Gunung Semeru di Lumajang kembali erupsi pada Rabu malam (7/1/2026), pukul 19.54 WIB.

oleh Ahmad ApriyonoDiterbitkan 07 Januari 2026, 20:55 WIB
Gunung Semeru di Lumajang kembali erupsi pada Rabu malam (7/1/2026), pukul 19.54 WIB. (Liputan6.com/ Dok PVMBG)

Liputan6.com, Lumajang - Gunung Semeru di Lumajang kembali erupsi pada Rabu malam (7/1/2026), pukul 19.54 WIB. Pusat Vulkanologi dan Mitigasi Bencana Geologi (PVMBG) menyebutkan, tinggi kolom letusan Gunung Semeru teramati mencapai 1.000 meter di atas puncak, atau sekitar 4.676 meter di atas permukaan laut.
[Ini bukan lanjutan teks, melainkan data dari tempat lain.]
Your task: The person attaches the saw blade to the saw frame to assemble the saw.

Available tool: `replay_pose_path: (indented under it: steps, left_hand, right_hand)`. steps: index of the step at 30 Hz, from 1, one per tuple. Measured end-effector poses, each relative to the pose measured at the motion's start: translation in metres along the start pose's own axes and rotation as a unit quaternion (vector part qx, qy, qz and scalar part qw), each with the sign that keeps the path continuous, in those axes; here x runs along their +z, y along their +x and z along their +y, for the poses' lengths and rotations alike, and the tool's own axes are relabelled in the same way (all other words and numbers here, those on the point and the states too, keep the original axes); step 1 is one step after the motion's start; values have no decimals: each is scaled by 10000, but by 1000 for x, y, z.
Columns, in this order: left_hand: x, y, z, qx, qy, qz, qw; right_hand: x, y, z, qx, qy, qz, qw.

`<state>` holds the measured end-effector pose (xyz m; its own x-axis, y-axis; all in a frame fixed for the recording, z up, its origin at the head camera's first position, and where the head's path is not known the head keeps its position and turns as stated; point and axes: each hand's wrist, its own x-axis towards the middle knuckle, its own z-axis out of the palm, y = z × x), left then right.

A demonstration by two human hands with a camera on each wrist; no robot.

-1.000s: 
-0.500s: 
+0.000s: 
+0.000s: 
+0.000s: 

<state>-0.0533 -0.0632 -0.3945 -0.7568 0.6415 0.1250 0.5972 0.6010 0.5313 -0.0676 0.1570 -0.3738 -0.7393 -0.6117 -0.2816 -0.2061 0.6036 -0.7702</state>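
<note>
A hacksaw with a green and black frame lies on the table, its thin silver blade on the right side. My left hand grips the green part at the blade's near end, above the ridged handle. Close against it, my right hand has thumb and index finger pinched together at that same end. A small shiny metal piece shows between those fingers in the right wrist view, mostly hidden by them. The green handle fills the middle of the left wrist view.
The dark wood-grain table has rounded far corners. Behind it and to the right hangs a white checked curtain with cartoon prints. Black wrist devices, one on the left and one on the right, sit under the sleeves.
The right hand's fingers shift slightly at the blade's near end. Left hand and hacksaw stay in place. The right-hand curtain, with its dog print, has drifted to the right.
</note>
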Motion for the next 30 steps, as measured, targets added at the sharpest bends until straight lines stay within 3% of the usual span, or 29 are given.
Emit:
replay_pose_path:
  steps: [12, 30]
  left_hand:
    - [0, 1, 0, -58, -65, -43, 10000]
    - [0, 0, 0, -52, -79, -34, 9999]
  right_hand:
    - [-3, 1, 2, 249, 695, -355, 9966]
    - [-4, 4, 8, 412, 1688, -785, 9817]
Kolom abu teramati berwarna putih hingga kelabu dengan intensitas sedang ke arah utara. Saat laporan ini dibuat, erupsi masih berlangsung.
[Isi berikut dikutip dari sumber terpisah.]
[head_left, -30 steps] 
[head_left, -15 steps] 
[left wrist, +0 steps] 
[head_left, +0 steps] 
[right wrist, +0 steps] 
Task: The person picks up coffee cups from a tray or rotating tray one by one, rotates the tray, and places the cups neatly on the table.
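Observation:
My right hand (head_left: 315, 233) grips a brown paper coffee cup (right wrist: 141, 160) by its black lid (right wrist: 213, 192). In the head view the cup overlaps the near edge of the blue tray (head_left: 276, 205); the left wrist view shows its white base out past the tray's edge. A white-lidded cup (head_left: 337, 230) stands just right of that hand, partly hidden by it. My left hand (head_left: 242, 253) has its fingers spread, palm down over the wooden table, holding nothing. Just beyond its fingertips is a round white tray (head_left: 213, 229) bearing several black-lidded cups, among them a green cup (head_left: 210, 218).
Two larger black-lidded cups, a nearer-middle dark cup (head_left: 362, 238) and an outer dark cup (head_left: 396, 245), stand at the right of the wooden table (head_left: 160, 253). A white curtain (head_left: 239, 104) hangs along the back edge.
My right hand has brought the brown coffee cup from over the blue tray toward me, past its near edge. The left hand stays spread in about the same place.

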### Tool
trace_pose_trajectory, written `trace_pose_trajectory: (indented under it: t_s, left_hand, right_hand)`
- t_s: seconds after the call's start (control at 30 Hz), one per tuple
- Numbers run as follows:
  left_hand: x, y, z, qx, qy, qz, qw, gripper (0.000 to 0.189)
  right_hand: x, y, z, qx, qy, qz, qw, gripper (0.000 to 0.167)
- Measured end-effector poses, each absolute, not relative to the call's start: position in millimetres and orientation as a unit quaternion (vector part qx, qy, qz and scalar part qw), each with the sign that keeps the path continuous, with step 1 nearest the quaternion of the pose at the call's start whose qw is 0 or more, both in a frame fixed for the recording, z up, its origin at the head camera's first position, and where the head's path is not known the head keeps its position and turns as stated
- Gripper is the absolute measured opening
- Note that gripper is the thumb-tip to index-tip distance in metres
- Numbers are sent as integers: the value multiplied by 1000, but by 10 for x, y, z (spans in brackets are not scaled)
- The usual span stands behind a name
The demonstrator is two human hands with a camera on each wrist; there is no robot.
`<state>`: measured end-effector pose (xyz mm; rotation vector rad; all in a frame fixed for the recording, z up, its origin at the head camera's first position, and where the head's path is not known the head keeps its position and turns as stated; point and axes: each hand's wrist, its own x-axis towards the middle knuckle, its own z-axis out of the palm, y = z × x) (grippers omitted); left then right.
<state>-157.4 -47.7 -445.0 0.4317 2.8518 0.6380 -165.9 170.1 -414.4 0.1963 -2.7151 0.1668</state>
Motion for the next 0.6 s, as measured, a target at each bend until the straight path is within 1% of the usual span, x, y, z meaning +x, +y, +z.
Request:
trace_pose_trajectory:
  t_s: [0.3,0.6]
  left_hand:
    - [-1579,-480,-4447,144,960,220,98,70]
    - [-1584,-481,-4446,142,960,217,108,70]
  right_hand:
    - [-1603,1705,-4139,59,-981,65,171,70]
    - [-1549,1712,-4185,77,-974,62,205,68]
Petugas Pos Pantau Gunung Semeru Sigit Rian Alfian mengimbau masyarakat dan wisatawan yang ada di sekitar lokasi tidak melakukan aktivitas apapun di sektor tenggara di sepanjang Besuk Kobokan, sejauh 13 km dari puncak (pusat erupsi).

"Di luar jarak tersebut, masyarakat tidak melakukan aktivitas pada jarak 500 meter dari tepi sungai (sempadan sungai) di sepanjang Besuk Kobokan karena berpotensi terlanda perluasan awan panas dan aliran lahar hingga jarak 17 km dari puncak," katanya.

Dirinya juga mengimbau, masyarakat tidak beraktivitas dalam radius 5 Km dari kawah/puncak Gunung Api Semeru karena rawan terhadap bahaya lontaran batu (pijar).

"Mewaspadai potensi awan panas, guguran lava, dan lahar di sepanjang aliran sungai/lembah yang berhulu di puncak Gunung Api Semeru, terutama sepanjang Besuk Kobokan, Besuk Bang, Besuk Kembar, dan Besuk Sat serta potensi lahar pada sungai-sungai kecil yang merupakan anak sungai dari Besuk Kobokan," katanya. 

Baru 7 hari tahun 2026, Gunung Semeru tercatat sudah meletus sebanyak 65 kali. Hingga hari ini, Rabu (7/1/2026), pukul 20.51 WIB, Gunung Semeru masih berstatus Siaga (Level III). 

Aktivitas Gunung Semeru

Menurut data PVMBG, berdasarkan hasil pemantauan sepanjang Rabu (7/1/2026), pukul 12.00-18.00 WIB, Gunung Semeru mengalami sebanyak 22 kali gempa Letusan/Erupsi dengan amplitudo 11-22 mm, dan lama gempa 65-108 detik, kemudian 7 kali gempa Hembusan dengan amplitudo 4-7 mm, dan lama gempa 40-72 detik, lalu 1 kali Harmonik dengan amplitudo 2 mm, dan lama gempa 181 detik.

Pada masa pengamatan itu juga, Gunung Semeru mengalami 1 kali gempa Tektonik Lokal dengan amplitudo 5 mm, S-P 4.57 detik dan lama gempa 17 detik, lalu 2 kali gempa Tektonik Jauh dengan amplitudo 4-18 mm, S-P 16-67 detik dan lama gempa 41-154 detik.